Ms Foster made clear that the DUP was expecting more from Ms Villiers than her assessment that there could be a role for a new body similar to the former Independent Monitoring Commission (IMC) in evaluating whether the IRA and other paramilitary groups were still operating.
Ms Foster said Ms Villiers’ statement on the Stormont crisis to the House of Commons on Tuesday was disappointing. “There are elements of it, of course, that are interesting and we will consider those but really it is only a holding statement,” she said.
There wasn’t anything “adequate” in Ms Villiers’ statement “that would allow us to move forward into a substantive talks process”, added Ms Foster.
“She needs to do more than just look and consider; we need to see action in relation to those matters and we hope over the coming days that we will see that,” she said.
The acting First Minister is the only DUP Minister still in the Northern Executive after DUP leader Peter Robinson last week stood aside from his post as First Minister and withdrew all his other Ministers from the Executive.
Ulster Unionist leader Mike Nesbitt also withdrew his single Minister, Danny Kennedy, from the Executive in response to the police assessment that the IRA is still in existence and that some of its members were implicated in the murder last month of Belfast republican Kevin McGuigan, although without the authority of the IRA leadership.
Mr Robinson described Ms Villiers’ remarks as a “holding statement” and added that it “delays start of talks”. He indicated he is expecting some further elaboration from Ms Villiers.
“Heard SoS’s holding statement & commitment ‘in the coming days’ to respond to concerns. This delays start of Talks. We await her response,” he tweeted.
Ms Villiers and the Minister for Foreign Affairs Charlie Flanagan are back at Stormont House on Wednesday to engage in more bilateral and trilateral discussions with the North’s five main parties.
But following the downbeat DUP response the British and Irish governments are now reconciled to this week mainly being about “talks about talks” with the hope that more substantial roundtable negotiations might begin next week.
UUP leader Mr Nesbitt, who is also attending Wednesday’s talks, said of Ms Villiers’ statement: “The words uttered in the Commons today don’t really move us forward very much. But it is a process and we are keen to see a resolution.”
Sinn Féin MLA Conor Murphy said the situation was “farcical” and was getting worse by the day. “If people are not going to be prepared to go into those talks the only other option is an election, so this needs to be called very, very quickly,” he said.
SDLP MLA Alex Attwood said there must be no “unilateral dig-out” for the DUP. He said it was time to “hold the line on the Good Friday Agreement in the face of DUP demands and hold all to account on the rule of law in the face of Sinn Féin denials”.

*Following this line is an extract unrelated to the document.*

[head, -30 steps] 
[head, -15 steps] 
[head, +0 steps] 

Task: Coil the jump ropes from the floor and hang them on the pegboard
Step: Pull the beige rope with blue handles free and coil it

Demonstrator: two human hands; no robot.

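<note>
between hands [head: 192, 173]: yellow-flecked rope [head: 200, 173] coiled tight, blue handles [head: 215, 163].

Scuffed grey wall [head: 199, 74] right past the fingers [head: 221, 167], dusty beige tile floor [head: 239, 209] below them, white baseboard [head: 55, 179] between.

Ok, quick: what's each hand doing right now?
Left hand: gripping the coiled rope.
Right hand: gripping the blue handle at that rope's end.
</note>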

Ms Villiers as well as flagging up the possibility of a new IMC-type body also appeared to indicate a potential role for the National Crime Agency and also for similar agencies in the South in tackling various forms of crime involving current or former paramilitaries.
“The government will also actively consider whether there is more that we can do to support efforts to tackle organised crime and cross-Border crime in Northern Ireland. In the days to come, we will continue to listen carefully to representations made to us on the best way to ensure all parties can engage in the process,” the Northern Secretary told MPs.